Simulated intestinal juice tolerance test
Simulated intestinal juice tolerance was tested according to Tsuda (2015), with slight modifications. Thirty milliliters of ILS medium was mixed with bile [final concentration 2% (w/v)], and L. pentosus SN001-fermented Hidakakombu incubated in simulated gastric juice (pH 3.0, 2 h) was added. The mixture was adjusted to pH 7.0 with 1 M NaOH. Then trypsin and pancreatin were added [final concentration 0.01% (w/v)] to obtain simulated intestinal juice. The samples were incubated anaerobically in simulated intestinal juice at 37 °C for 0, 9, 12, 15, and 18 h, and the number of viable cells was measured (Fig. 1). AnaeroPack-Anaero (Mitsubishi Gas Chemical Company, Inc., Tokyo, Japan) was used for anaerobic culture.
Results
Fermentation of Hidakakombu by L. pentosus SN001
The daily changes in number of viable cells, pH, and GABA content of L. pentosus SN001-fermented Hidakakombu are shown in Figs. 2 and 3. The viable cell counts peaked at day 2 of incubation (1.38 × 108 CFU/mL), and pH gradually decreased. The GABA content increased over time with the progression of fermentation.
GABA content of fermented Hidakakombu with PLP
An attempt was made to enhance GABA production by the addition of PLP in the day 2 incubation culture, which had the maximum number of viable cells.
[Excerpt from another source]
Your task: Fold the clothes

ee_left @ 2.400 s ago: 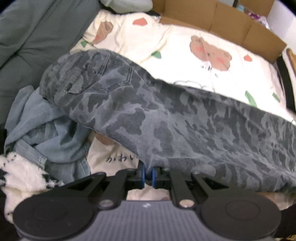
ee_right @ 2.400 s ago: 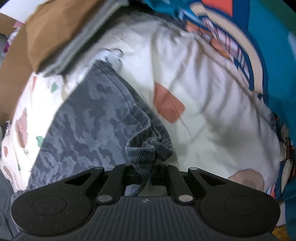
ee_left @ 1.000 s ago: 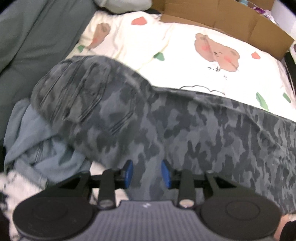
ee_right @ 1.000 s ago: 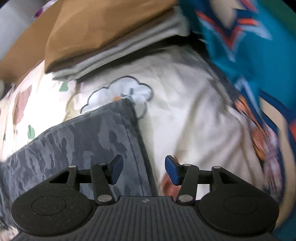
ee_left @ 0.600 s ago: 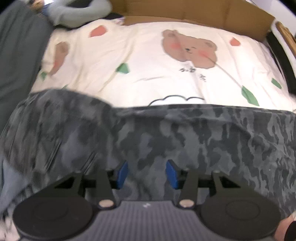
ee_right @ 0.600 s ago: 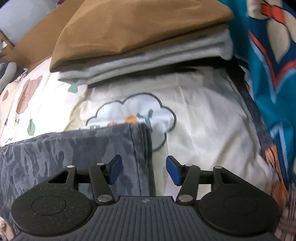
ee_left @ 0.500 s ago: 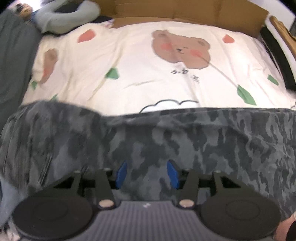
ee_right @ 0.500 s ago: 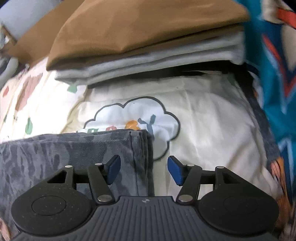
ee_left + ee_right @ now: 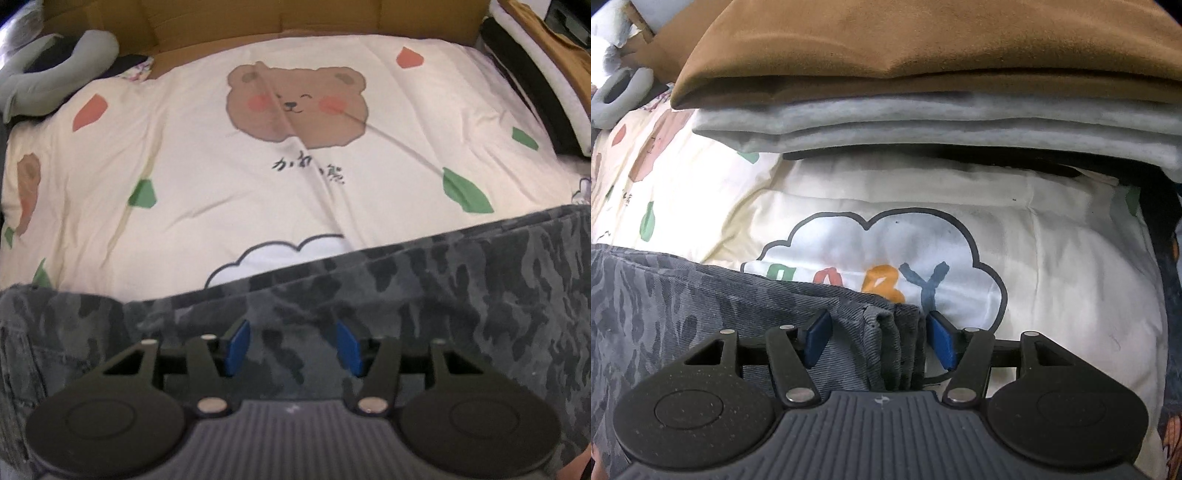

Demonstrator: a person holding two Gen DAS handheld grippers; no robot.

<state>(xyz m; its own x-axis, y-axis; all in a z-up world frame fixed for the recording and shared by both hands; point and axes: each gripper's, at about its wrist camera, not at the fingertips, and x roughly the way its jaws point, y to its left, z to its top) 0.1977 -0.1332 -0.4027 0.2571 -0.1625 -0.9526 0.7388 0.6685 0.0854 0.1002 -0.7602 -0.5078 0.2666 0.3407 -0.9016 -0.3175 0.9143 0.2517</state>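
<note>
Nearest the left camera, the left gripper (image 9: 291, 345) hangs just above the camouflage trousers (image 9: 443, 295), its blue fingers (image 9: 236, 347) spread apart with the dark patterned cloth lying flat beneath the gap and nothing pinched; earlier those fingers were pressed together on a bunch of this cloth, so the hold has been let go. The right gripper (image 9: 877, 339) likewise has its fingers (image 9: 940, 343) spread, straddling the stacked hem edges of the trousers (image 9: 894, 332), where a moment ago they clamped a crumpled wad of the leg end. The trousers now lie stretched flat across the near part of the bed sheet (image 9: 258, 184), no longer draped over the blue denim heap, which has left the view. Beyond them the sheet shows a cloud print (image 9: 879, 251), half covered by the hem, and a bear print (image 9: 295, 103). Farther off, a folded brown garment (image 9: 923, 48) rests on a folded grey garment (image 9: 923, 122), their right ends cut off. A cardboard wall (image 9: 277, 18) closes the far edge; the grey shape (image 9: 55, 74) at its left is too blurred to identify.
</note>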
The GABA content of the fermented Hidakakombu was increased by the addition of PLP, as shown in Fig. 4. PLP addition effectively increased GABA production, but did not inhibit cell growth. Since the increase in GABA content with the addition of 100 µM PLP was significant (17. 0-fold compared to no addition), L. pentosus SN001-fermented Hidakakombu for 2-day incubation with 100 µM PLP was used for the simulated gastric juice and intestinal juice tolerance test.
Simulated gastric juice and intestinal juice tolerance test
The viable cell counts of L. pentosus SN001-fermented Hidakakombu in simulated gastric and intestinal juice tolerance tests are shown in Fig. 5. In the simulated gastric juice (pH 2.0), the number of viable L. pentosus SN001 cells decreased, and no L. pentosus SN001 cells were observed after 1 h. In simulated gastric juice (pH 3.0 and pH 4.0), the number of viable L. pentosus SN001 cells decreased, but more than 102 CFU/mL remained. In addition, L. pentosus SN001 grew to 107 CFU/mL at 18 h after exposure to simulated intestinal juice.
Discussion
Fermentation of Hidakakombu by L. pentosus SN001
The number of viable cells of L. pentosus SN001-fermented Hidakakombu increased to a maximum of 1.38 × 108 CFU/mL on day 2 of the culture, and pH gradually decreased to 3.92. Lactic acid bacteria produce lactic acid in addition to proliferation through fermentation, which reduces the pH. Therefore, it was clear that the Hidakakombu was fermented by L. pentosus SN001. There are many advantages of fermenting seaweed, such as enhanced suppression of blood pressure elevation (Tsuchiya et al. 2007; Sekine et al. 2021), antioxidant effects (Rianingsih and Sumardianto 2020), and anti-inflammatory effects (Lin et al. 2016), in addition to the increase in GABA production and probiotics. L. pentosus SN001-fermented Hidakakombu may have these functionalities, suggesting that fermentation of Hidakakombu is a very effective means of adding value by enhancing functionality. The GABA content in the fermented Hidakakombu increased daily with the progression of fermentation. GABA is synthesized via the decarboxylation of glutamate by GAD (Capitani et al. 2003), and glutamate may be added as a source of raw material for GABA production (Hasegawa et al. 2018; Gharehyakheh et al. 2019; Hussin et al. 2020). However, the addition of excess glutamate may inhibit GABA production (Hasegawa et al. 2018). In addition, artificial addition of glutamate has not been positively accepted by consumers (Lee et al. 2010). In this study, glutamate, which is naturally occurring in kelp, was used as a source for the production of GABA. It was suggested that glutamate, which is abundantly contained in Hidakakombu, was converted to GABA.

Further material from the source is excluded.